**Task objective**
For the entries below, repeat exactly each line starting with the one that contains "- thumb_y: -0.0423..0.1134" and going on through the one that contains "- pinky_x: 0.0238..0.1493", and no others.

**Data to use**

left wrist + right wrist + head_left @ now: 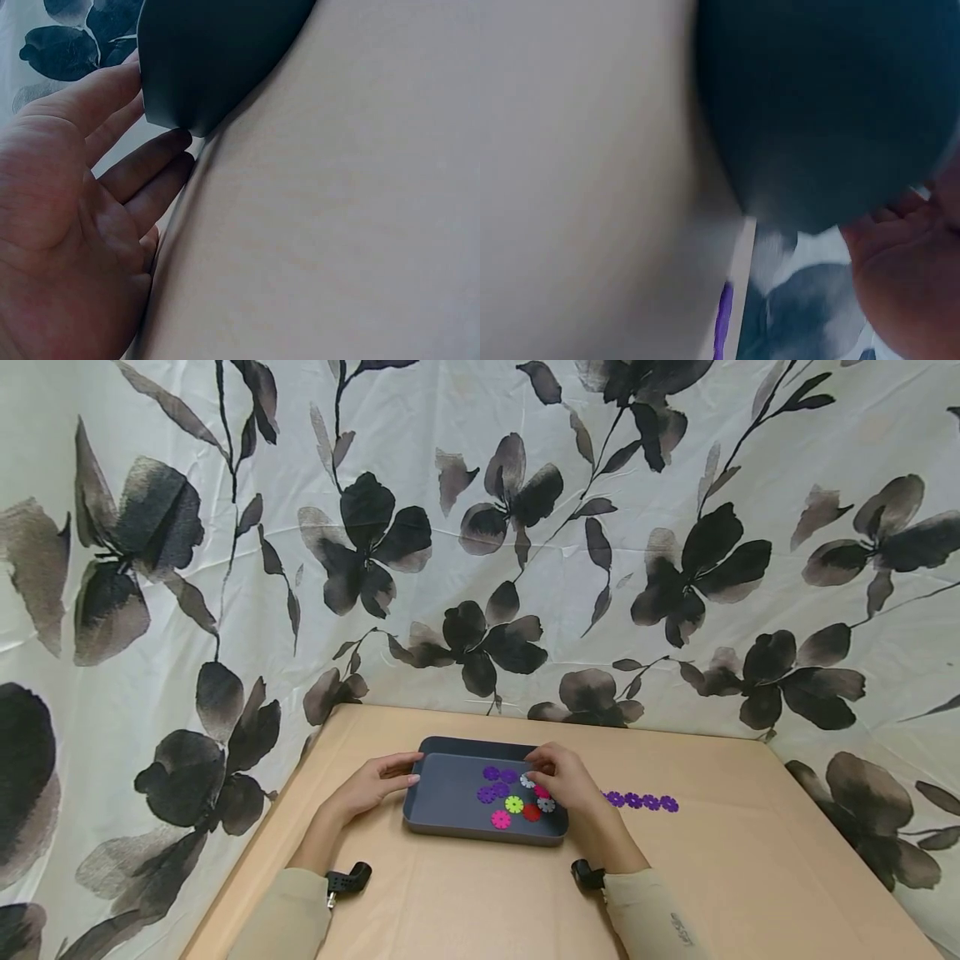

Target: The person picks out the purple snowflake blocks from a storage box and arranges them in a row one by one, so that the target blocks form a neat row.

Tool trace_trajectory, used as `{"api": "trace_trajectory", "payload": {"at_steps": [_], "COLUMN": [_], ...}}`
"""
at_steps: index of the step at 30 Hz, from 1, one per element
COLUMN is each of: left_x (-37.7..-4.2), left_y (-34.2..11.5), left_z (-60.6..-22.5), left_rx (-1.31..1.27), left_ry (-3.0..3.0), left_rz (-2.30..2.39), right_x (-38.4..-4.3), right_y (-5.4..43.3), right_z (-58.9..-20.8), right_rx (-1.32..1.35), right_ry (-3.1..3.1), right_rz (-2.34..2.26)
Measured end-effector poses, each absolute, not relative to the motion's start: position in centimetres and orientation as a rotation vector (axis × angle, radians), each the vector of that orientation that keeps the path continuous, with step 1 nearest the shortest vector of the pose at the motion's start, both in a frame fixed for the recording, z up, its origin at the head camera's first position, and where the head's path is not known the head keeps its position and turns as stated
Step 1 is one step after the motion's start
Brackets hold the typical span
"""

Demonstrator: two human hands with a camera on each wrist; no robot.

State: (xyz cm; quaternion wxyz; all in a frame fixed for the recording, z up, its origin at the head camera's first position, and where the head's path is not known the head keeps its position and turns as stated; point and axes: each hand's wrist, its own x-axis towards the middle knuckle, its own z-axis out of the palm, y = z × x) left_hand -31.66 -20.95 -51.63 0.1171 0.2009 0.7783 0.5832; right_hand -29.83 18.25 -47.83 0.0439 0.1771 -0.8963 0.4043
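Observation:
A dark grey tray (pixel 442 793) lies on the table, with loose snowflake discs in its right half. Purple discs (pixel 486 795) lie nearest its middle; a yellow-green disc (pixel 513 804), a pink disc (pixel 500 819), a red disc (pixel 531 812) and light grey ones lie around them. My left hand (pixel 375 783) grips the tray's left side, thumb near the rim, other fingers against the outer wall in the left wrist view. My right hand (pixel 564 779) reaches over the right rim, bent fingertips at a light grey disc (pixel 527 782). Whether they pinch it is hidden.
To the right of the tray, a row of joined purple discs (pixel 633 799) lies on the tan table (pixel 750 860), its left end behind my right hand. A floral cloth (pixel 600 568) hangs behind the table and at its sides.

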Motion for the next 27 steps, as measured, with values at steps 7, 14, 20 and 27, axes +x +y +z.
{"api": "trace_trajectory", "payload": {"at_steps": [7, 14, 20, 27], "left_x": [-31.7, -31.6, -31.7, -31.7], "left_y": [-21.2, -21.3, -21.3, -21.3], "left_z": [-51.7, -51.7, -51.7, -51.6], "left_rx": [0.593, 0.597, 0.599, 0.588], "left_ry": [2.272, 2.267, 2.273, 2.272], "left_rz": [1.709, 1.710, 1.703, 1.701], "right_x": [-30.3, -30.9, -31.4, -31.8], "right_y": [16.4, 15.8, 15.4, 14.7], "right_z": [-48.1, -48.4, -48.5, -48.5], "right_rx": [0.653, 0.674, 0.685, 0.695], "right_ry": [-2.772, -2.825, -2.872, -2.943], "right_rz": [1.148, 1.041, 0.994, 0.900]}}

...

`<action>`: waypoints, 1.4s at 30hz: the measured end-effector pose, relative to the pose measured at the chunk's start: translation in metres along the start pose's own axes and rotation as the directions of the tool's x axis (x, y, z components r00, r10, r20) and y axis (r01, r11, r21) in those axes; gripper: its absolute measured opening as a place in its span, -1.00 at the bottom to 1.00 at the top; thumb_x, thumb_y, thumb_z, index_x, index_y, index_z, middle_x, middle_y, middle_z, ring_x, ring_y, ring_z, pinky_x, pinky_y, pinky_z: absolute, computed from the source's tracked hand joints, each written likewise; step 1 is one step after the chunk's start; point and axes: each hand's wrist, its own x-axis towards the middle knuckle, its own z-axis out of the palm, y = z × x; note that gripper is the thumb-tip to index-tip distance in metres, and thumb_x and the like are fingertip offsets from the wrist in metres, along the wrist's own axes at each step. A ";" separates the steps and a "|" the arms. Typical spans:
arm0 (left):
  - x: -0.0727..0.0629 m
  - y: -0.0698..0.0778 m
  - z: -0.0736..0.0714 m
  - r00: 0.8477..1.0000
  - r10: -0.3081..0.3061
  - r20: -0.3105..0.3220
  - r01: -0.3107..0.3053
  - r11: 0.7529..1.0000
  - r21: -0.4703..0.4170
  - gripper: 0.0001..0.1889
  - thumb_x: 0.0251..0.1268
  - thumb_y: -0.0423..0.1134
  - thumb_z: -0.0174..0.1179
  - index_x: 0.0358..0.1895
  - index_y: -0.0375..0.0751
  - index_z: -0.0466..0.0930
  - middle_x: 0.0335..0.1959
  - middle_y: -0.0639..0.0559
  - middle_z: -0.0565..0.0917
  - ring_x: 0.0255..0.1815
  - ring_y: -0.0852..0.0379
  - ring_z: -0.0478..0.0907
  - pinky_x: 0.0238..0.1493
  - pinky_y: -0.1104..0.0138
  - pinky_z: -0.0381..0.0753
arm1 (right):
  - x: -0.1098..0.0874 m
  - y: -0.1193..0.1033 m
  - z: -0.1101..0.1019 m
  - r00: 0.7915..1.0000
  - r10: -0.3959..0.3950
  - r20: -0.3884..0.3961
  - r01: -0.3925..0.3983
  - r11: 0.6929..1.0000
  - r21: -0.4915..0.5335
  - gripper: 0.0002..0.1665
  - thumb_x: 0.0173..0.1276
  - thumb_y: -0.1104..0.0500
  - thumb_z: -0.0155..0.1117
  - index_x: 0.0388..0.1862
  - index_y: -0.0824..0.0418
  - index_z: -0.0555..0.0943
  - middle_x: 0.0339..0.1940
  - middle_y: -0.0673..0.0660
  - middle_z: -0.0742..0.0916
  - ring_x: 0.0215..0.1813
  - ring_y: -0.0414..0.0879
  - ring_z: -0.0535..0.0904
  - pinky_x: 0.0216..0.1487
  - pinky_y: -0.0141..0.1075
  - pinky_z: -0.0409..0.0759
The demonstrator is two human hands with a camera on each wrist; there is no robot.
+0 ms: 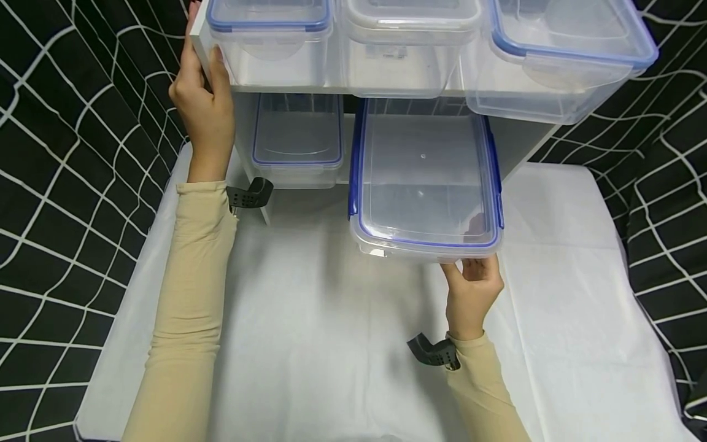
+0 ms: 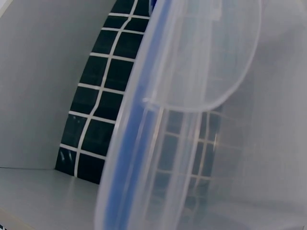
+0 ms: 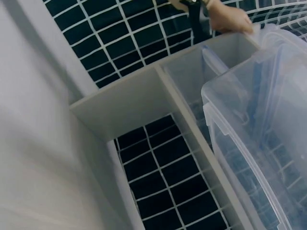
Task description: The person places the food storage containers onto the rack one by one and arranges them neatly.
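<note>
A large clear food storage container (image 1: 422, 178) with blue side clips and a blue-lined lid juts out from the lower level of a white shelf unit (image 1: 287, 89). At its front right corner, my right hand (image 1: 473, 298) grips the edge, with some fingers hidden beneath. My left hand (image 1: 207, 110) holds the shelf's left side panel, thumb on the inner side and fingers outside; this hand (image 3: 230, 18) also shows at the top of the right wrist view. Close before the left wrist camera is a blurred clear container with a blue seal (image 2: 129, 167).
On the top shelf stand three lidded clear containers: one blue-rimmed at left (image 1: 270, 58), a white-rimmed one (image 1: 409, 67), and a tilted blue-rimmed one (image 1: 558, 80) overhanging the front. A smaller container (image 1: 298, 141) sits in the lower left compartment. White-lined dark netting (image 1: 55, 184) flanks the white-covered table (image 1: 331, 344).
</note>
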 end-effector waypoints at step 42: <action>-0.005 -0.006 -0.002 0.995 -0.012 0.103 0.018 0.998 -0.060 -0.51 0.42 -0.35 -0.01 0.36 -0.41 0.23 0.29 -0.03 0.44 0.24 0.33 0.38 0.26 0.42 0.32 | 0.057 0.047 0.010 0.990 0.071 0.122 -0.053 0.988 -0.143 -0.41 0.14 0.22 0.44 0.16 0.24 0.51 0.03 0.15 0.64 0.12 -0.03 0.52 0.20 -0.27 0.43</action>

**Response box**
  - thumb_y: -0.0423..0.1134
  - thumb_z: -0.0174..0.1179
  - index_x: 0.0358..0.1895
  - index_y: -0.0375..0.0751
  - index_z: -0.0466..0.0930
  - middle_x: 0.0335..0.1959
  - middle_y: -0.0639..0.0559
  - middle_z: -0.0565..0.0917
  - ring_x: 0.0255..0.1815
  - ring_y: -0.0852..0.0379
  - ring_z: -0.0478..0.0907
  - pinky_x: 0.0238..0.1493

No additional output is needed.